TASK DESCRIPTION:
Nothing in the listing should be dropped or altered when it is copied.

RECORDED DATA:
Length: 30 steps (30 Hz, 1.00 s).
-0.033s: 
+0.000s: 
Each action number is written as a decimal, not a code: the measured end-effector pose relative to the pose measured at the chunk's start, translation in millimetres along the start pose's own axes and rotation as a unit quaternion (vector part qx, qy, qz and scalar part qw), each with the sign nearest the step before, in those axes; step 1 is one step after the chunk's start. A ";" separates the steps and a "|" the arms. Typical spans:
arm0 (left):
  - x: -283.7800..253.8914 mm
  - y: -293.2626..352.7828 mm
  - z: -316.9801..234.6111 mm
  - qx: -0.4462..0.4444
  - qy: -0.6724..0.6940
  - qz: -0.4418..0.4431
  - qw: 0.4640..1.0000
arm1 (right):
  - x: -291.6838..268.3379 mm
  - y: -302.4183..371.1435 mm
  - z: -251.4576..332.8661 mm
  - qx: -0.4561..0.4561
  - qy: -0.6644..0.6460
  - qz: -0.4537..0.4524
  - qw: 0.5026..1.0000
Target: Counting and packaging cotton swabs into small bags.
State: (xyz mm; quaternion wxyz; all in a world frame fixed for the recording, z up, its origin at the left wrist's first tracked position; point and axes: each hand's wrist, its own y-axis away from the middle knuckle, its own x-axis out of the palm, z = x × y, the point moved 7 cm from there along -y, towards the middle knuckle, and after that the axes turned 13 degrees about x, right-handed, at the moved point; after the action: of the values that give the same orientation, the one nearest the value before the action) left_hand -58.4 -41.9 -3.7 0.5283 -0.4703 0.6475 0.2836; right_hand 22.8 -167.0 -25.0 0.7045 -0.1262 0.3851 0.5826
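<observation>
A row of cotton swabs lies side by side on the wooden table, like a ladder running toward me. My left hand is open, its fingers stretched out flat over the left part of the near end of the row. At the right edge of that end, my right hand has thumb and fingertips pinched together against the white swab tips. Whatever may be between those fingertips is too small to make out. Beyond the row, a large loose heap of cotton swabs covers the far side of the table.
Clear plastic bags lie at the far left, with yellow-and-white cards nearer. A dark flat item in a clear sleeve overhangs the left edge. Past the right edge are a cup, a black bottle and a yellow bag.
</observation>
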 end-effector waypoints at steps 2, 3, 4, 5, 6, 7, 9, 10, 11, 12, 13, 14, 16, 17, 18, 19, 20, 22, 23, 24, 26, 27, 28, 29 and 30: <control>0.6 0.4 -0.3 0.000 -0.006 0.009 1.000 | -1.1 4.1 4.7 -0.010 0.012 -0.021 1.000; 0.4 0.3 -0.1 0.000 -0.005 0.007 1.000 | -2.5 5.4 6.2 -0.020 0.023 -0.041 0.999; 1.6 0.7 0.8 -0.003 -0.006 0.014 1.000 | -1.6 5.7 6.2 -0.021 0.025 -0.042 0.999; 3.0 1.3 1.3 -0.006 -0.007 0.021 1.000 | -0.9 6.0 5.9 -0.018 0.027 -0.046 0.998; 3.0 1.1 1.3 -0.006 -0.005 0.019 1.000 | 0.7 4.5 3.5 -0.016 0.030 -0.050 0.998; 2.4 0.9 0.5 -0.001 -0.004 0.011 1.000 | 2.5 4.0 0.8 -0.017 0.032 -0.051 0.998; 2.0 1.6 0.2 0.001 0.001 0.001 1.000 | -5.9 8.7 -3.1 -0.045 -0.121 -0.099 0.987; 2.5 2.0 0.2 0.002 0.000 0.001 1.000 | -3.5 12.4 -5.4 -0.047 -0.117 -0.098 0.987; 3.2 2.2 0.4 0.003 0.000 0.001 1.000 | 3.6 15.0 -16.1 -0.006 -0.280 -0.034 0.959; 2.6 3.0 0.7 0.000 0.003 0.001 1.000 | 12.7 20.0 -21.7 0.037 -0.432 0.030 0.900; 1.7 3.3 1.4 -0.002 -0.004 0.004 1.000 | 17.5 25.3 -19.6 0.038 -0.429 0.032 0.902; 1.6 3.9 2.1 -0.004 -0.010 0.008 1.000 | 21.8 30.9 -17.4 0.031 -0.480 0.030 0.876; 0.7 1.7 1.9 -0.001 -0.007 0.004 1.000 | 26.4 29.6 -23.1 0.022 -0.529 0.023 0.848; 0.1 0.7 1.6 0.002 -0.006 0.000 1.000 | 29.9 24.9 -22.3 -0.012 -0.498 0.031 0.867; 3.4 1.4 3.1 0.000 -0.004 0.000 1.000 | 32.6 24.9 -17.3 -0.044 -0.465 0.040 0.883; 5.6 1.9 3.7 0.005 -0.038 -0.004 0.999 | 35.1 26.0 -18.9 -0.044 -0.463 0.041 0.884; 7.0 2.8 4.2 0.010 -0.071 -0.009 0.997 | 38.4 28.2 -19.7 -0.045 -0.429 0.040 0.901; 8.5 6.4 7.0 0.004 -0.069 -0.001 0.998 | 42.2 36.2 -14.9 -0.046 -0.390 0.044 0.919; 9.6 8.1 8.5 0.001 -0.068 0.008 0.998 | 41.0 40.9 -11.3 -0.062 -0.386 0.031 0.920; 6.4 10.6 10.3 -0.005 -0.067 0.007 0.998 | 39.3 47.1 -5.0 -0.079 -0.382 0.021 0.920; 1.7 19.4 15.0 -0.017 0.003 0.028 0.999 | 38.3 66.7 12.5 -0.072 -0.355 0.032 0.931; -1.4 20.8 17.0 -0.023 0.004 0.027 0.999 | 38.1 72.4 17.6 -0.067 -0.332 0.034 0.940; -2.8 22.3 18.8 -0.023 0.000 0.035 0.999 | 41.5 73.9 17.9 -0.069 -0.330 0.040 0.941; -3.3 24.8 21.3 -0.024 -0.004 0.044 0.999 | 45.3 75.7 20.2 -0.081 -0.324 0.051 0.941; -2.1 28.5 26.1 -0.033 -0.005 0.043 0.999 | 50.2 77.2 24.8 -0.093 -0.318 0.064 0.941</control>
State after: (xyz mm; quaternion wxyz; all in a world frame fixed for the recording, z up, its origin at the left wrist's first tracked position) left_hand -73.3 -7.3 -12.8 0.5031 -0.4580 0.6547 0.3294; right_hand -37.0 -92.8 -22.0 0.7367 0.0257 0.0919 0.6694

RESULT OF THE TASK:
Length: 30 steps (30 Hz, 1.00 s).
-0.033s: 
+0.000s: 
Each action number is written as a decimal, not a code: the measured end-effector pose relative to the pose measured at the chunk's start, translation in millimetres along the start pose's own axes and rotation as a unit quaternion (vector part qx, qy, qz and scalar part qw), each with the sign nearest the step before, in those axes; step 1 is one step after the chunk's start. A ";" separates the steps and a "|" the arms. Typical spans:
arm0 (left):
  - x: -283.7800..253.8914 mm
  - y: -293.2626..352.7828 mm
  - z: -316.9801..234.6111 mm
  - qx: -0.4462..0.4444
  - qy: -0.6724..0.6940
  - qz: -0.4418..0.4431
  - qw: 0.4640..1.0000
arm1 (right):
  - x: -291.6838..268.3379 mm
  - y: -302.4183..371.1435 mm
  - z: -251.4576..332.8661 mm
  - qx: -0.4561..0.4561
  - qy: -0.6644..0.6460
  - qz: -0.4537..0.4524
  - qw: 0.5026..1.0000
Target: Counting and packaging cotton swabs into small bags.
State: (xyz mm; quaternion wxyz; all in a world frame fixed for the recording, z up, its origin at the left wrist's first tracked position; point and axes: each hand's wrist, its own y-axis away from the middle knuckle, its own x-axis out of the palm, z = x × y, the point moved 7 cm from there along -y, towards the middle knuckle, and after that the axes turned 13 degrees about x, right-handed, at the moved point; after the action: of the values that give the same orientation, the one nearest the value before the action) left_hand -58.4 -41.9 -3.7 0.5283 -0.4703 0.6475 0.2836; right_hand 22.8 -167.0 -25.0 0.7045 -0.1262 0.3851 0.5826
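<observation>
A row of cotton swabs lies side by side on the wooden table, like a ladder running toward me. My left hand is open, its fingers stretched out flat over the left part of the near end of the row. At the right edge of that end, my right hand has thumb and fingertips pinched together against the white swab tips. Whatever may be between those fingertips is too small to make out. Beyond the row, a large loose heap of cotton swabs covers the far side of the table.
Clear plastic bags lie at the far left, with yellow-and-white cards nearer. A dark flat item in a clear sleeve overhangs the left edge. Past the right edge are a cup, a black bottle and a yellow bag.
</observation>
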 end-effector waypoints at steps 2, 3, 4, 5, 6, 7, 9, 10, 11, 12, 13, 14, 16, 17, 18, 19, 20, 22, 23, 24, 26, 27, 28, 29 and 30: <control>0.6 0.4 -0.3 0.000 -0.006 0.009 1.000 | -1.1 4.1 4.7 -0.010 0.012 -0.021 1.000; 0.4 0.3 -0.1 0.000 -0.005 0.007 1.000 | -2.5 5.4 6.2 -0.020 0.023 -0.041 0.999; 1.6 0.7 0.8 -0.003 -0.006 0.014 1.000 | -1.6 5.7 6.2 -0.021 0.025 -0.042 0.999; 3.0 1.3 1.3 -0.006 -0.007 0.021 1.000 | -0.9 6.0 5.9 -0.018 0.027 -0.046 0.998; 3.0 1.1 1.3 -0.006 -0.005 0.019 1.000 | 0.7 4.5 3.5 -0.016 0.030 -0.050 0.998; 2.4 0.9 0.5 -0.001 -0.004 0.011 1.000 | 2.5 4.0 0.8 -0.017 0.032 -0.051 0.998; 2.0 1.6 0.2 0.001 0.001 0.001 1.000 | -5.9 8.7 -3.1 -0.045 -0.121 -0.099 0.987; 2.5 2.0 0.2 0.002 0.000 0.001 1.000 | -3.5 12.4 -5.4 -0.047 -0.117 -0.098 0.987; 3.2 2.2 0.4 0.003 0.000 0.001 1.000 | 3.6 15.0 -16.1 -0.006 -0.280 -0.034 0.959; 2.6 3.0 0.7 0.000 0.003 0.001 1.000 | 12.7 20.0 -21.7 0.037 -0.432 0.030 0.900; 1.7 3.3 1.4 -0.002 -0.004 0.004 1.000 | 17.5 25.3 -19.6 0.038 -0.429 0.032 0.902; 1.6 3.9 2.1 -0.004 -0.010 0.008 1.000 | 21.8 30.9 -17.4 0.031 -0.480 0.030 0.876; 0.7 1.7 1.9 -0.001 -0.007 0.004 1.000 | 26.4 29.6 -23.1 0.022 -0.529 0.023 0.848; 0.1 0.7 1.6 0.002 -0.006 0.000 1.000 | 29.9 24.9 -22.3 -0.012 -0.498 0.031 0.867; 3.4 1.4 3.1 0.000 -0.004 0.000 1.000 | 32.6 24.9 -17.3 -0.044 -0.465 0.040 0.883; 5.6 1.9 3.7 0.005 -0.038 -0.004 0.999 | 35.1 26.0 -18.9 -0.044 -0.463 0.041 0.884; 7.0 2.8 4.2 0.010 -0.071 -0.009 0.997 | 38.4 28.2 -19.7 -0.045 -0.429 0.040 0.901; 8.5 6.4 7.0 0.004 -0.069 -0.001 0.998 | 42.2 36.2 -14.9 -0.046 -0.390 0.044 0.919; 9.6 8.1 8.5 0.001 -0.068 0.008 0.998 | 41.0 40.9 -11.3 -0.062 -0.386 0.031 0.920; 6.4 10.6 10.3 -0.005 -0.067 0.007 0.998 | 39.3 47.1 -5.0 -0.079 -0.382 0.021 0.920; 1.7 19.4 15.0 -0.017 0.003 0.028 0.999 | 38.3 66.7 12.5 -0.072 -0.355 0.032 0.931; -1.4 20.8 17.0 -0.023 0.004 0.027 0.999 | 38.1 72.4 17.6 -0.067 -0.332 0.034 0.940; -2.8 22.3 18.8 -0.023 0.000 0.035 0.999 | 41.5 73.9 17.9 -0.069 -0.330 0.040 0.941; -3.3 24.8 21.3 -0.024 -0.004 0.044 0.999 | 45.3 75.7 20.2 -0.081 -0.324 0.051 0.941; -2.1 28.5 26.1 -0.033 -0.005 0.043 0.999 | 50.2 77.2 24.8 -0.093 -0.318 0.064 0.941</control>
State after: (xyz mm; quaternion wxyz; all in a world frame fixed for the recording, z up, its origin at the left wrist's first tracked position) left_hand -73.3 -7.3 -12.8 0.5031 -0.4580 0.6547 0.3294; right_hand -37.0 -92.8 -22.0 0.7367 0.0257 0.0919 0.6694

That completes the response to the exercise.